To the OP, don't get too hung up on the flow rate. If your filters are capable of maintaining the water clarity to your satisfaction AND your water tests confirm that you have enough filtration to process ammonia and nitrite, you should be fine. The smaller size of the filters will require more frequent cleaning to remove accumulated debris.

Did you have any other concerns about your filter choices besides the flow rates?

I do want to add that I prefer to use the 2213 or 2215 on a tank that is 40G or less for optimum filtration and flow.


----------



## Klikcichlid (Feb 3, 2015)

What filters do you have @resort, *** used fluval 405 in the past and seen great power but water quality just lacked. i do have a spare ac 110 but it is so loud and agitating. But what i heard is that most filters show the flow rate without media and many say once media are in they are about the same.. any ideas about that?


----------



## Deeda (Oct 12, 2012)

Filters are rated by the pump output at zero head. Adding filter media will reduce the filter output as will the distance from the filter's pump location from the rim of the aquarium. Dirty filter media or in some cases, too much fine filter media will restrict the amount of water that returns to the aquarium.

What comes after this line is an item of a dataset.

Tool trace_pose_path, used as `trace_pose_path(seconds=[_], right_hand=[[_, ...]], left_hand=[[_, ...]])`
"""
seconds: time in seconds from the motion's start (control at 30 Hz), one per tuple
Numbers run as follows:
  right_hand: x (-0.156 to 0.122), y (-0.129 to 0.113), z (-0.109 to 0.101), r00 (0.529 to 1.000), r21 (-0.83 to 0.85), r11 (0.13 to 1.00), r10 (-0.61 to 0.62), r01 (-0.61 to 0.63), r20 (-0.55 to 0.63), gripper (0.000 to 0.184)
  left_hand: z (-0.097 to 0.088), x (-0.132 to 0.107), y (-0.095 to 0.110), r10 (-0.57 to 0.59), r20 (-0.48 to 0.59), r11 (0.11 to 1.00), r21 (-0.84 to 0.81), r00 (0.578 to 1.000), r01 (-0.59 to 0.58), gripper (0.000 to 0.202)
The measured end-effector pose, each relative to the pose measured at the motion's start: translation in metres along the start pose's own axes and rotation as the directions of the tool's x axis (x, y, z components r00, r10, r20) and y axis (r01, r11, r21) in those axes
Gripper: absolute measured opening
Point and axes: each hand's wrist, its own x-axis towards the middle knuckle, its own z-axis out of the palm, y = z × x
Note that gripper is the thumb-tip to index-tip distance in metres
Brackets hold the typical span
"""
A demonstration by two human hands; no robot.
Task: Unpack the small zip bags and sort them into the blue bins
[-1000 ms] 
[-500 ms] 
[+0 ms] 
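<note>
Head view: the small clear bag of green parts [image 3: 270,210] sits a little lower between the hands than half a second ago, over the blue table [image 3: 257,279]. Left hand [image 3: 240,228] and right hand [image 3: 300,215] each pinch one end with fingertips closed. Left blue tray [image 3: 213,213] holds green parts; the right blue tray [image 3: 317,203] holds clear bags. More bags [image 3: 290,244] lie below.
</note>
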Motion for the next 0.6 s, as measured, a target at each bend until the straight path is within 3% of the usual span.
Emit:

The data I have on the Eheim 2213 filter is approximately 116 GPH without media and 103 GPH with Eheim recommended media. The 2215 is approx. 164 GPH without media and 134 GPH with Eheim recommended media. These numbers can vary depending on the distance from the filter base to the aquarium rim.

If your AC110 power filter is a couple years old, it is possible that the impeller shaft is worn and this is causing the impeller to rotate improperly which is causing the noise. Sand and hard debris such as snails can cause this wear of the shaft and also elongation of the impeller's inner diameter.


----------



## hisplaceresort1 (Mar 10, 2014)

Klikcichlid said:


> What filters do you have @resort


I have 2 ea Cascade 1500's and one Fluval 405.



Klikcichlid said:


> But what i heard is that most filters show the flow rate without media and many say once media are in they are about the same.. any ideas about that?


All I know for sure is when they seem to be about 1/2 to 2/3 of the flow, I clean them... I go a month or more.


----------